**Action item:**
From the data that follows, print exactly the lines starting at the one containing "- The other" and ending at the one containing "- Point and"; include both of them and nothing more.

[Data for this task Boundary: Start]

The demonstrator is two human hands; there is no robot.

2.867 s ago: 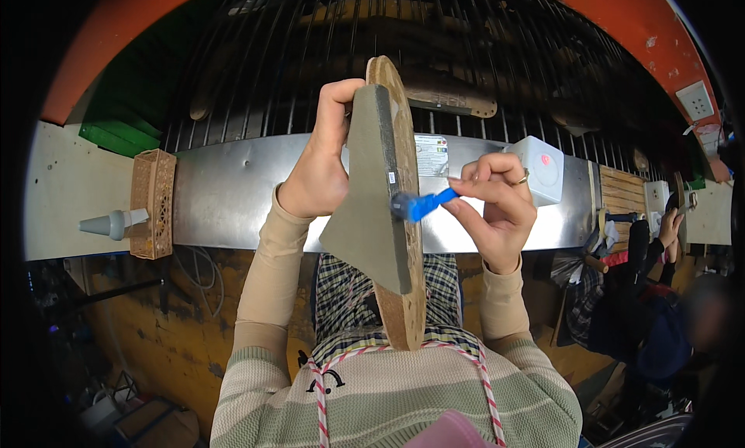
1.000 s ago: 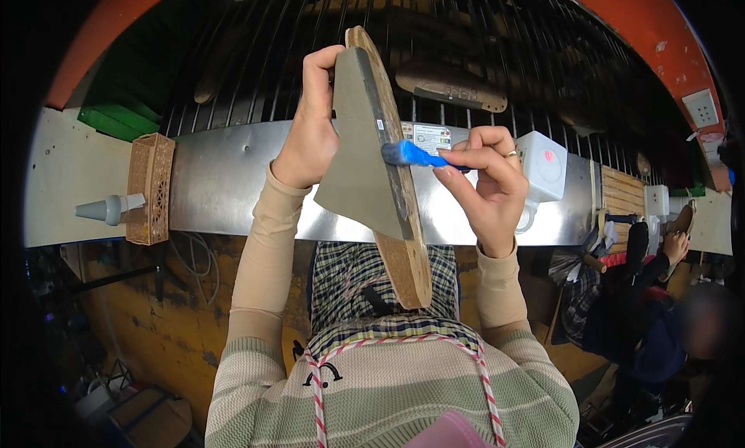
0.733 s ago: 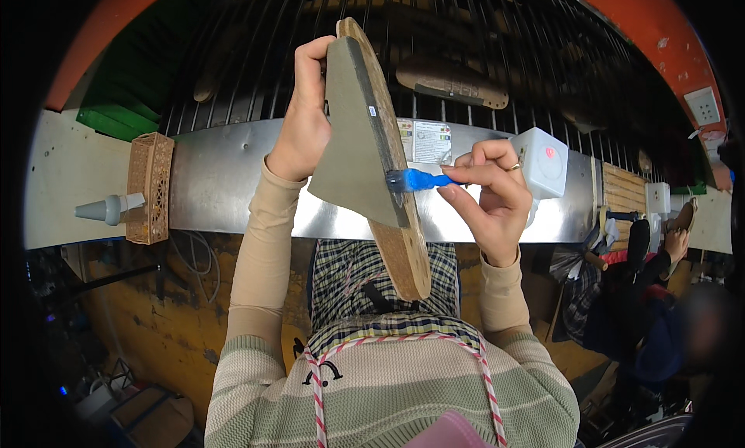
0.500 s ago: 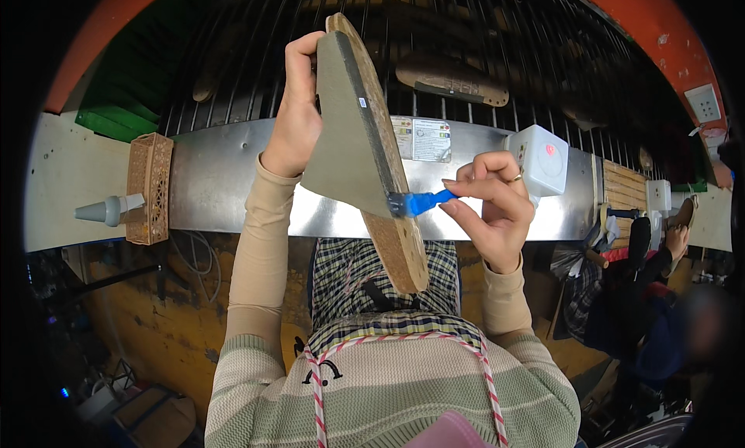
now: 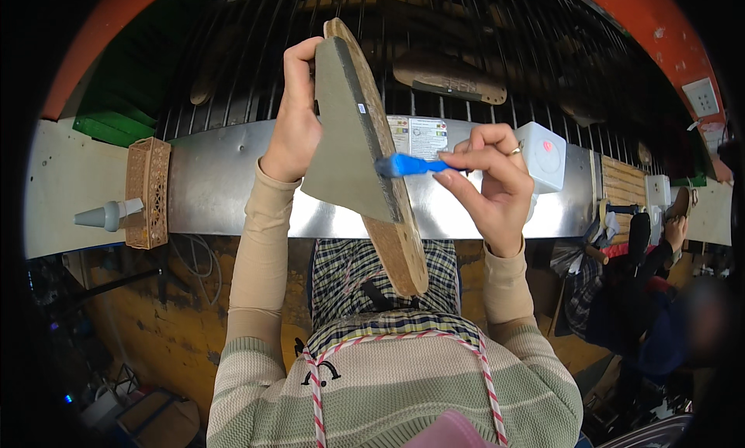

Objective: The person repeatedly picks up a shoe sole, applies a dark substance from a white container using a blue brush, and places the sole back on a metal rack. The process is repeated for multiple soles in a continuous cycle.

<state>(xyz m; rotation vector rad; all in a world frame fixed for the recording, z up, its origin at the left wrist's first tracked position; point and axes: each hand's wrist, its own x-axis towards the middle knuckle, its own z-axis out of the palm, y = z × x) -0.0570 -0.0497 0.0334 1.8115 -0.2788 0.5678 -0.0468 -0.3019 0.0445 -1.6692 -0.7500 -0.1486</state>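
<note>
Above the metal desk (image 5: 225, 168), I hold a grey-green panel (image 5: 337, 137) on edge, a long board (image 5: 400, 262) flush along its right side. My left hand (image 5: 296, 130) is clamped on the panel's upper end, most of its fingertips hidden; well apart from it over the desk, my right hand (image 5: 493, 180) pinches a blue brush (image 5: 411, 165), bristles at the panel's dark edge (image 5: 372, 149).

The margin for error looks slim. A stroke that wanders could smear the panel's flat face or the long board, since the dark edge is so narrow — and a small pale label (image 5: 362, 108) on it could be brushed over or lifted. The long board's lower end hangs unsupported on the near side of the desk, over plaid cloth (image 5: 341, 285); pressing too hard low down could tip it there. How loaded the bristles are I cannot tell; too wet, they could drip onto the desk. A wide backswing might knock the white container (image 5: 543, 157) toward the desk's right end.
</note>
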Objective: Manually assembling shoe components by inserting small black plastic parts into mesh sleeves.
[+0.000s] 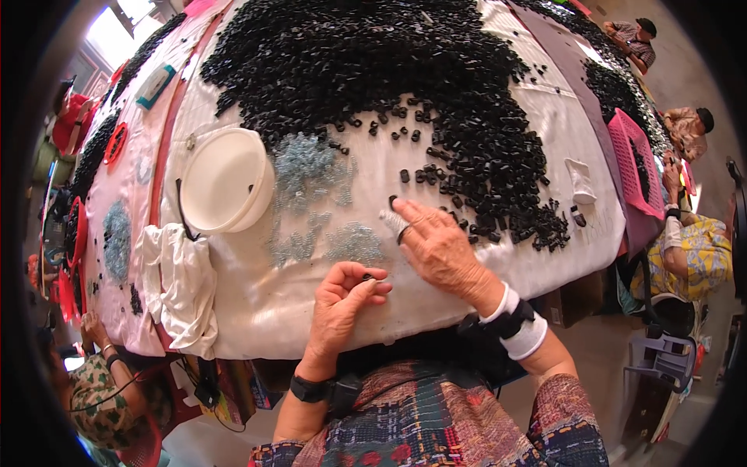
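My left hand [342,307] is closed near the front of the cloth-covered table. Between its thumb and fingers sits a small dark piece [368,277], mostly hidden. My right hand [440,247] reaches out ahead and to the right, its fingertips at a small black cylindrical piece [393,201]. One digit of that hand wears a white wrap [391,222]. Clear bluish small pieces [354,244] lie in loose heaps just beyond my left hand. A large spread of black cylindrical pieces [373,70] covers the far part of the table and curves down the right side.
A white plastic tub [226,183] stands at the left, with a crumpled white cloth [183,284] in front of it. A pink basket [636,167] is at the table's right edge, near a small white cup-like item [580,181]. Other people sit along both sides.
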Available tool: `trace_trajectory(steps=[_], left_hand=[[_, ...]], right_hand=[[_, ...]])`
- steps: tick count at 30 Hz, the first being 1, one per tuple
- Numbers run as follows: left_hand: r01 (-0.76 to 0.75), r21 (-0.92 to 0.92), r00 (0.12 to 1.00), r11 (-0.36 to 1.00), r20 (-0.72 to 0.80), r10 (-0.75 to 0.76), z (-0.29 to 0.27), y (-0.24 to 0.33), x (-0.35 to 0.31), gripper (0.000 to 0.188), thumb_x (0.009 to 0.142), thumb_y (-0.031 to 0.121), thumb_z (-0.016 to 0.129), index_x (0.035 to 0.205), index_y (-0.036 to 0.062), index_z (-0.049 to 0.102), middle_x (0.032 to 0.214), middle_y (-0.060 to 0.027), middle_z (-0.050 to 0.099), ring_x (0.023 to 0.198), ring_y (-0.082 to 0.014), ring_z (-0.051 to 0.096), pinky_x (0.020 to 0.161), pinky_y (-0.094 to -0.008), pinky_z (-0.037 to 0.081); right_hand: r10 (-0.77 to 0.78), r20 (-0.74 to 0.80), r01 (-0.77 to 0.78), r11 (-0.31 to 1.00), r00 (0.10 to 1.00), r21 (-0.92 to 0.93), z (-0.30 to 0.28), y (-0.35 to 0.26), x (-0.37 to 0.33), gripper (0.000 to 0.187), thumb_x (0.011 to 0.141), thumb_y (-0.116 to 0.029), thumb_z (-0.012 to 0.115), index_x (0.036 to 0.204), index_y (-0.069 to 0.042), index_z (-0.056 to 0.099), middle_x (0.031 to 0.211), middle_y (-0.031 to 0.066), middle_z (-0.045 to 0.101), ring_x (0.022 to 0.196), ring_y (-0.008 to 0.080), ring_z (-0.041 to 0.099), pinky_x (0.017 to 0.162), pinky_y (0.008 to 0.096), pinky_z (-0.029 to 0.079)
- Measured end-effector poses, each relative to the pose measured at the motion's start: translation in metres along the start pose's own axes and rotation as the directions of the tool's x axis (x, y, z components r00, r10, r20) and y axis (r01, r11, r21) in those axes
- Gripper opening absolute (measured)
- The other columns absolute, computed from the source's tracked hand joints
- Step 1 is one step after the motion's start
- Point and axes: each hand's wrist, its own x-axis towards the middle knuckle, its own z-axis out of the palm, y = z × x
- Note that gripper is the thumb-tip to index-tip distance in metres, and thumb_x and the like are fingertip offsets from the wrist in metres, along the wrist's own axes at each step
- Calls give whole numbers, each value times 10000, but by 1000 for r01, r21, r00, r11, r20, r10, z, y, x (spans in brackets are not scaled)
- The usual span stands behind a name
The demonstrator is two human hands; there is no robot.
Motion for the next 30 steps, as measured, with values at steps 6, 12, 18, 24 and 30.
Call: trace_trajectory(steps=[6, 12, 18, 24, 30], left_hand=[[37, -5, 999, 999, -13, -37, -1, 5, -3, 110, 887, 24, 550, 992, 25, 520, 945, -135, 642, 747, -191, 663, 632, -274, 547], [41, 52, 999, 998, -32, -40, 1, 3, -3, 108, 868, 17, 579, 970, 18, 545, 904, -127, 648, 723, -175, 654, 630, -270, 540], [47, 98, 999, 994, -28, -45, 4, 3, -2, 117, 863, 23, 590, 971, 12, 546, 919, -134, 651, 737, -167, 655, 644, -271, 540], [26, 164, 1000, 986, -21, -23, 3, 2, -4, 118, 863, 26, 590, 971, 8, 546, 994, -147, 642, 775, -167, 657, 663, -267, 543], [43, 184, 999, 982, -24, -40, 6, 7, -5, 111, 866, 19, 578, 971, 4, 547, 1031, -152, 638, 783, -165, 657, 672, -261, 542]], right_hand=[[11, -136, -10, 1000, 991, 11, -10, -22, -50, 185, 717, -103, 613, 876, -10, 614, 1245, 145, 514, 1163, 312, 470, 948, 411, 380], [153, -280, -153, 988, 948, 23, -26, -6, -83, 223, 650, -5, 603, 871, 16, 614, 1082, 138, 586, 994, 311, 547, 859, 408, 428], [219, -346, -242, 970, 912, -23, -27, 22, -73, 337, 667, 25, 588, 1004, 33, 613, 972, 142, 601, 925, 315, 552, 809, 402, 449], [124, -249, -117, 992, 961, 41, -20, 1, -67, 360, 670, 57, 601, 1030, 42, 598, 1102, 136, 589, 1001, 320, 542, 865, 391, 447], [256, -283, -296, 949, 924, -111, -26, 22, -42, 345, 763, -87, 613, 1097, -7, 581, 1217, 164, 517, 1114, 314, 490, 926, 395, 381]])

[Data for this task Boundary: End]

**Expected answer:**
- The other columns absolute, computed from the source's tracked hand joints
- Step 1 is one step after the motion's start
- Point and axes: each hand's wrist, its own x-axis towards the middle knuckle, its own z-axis out of the palm, y = z × x

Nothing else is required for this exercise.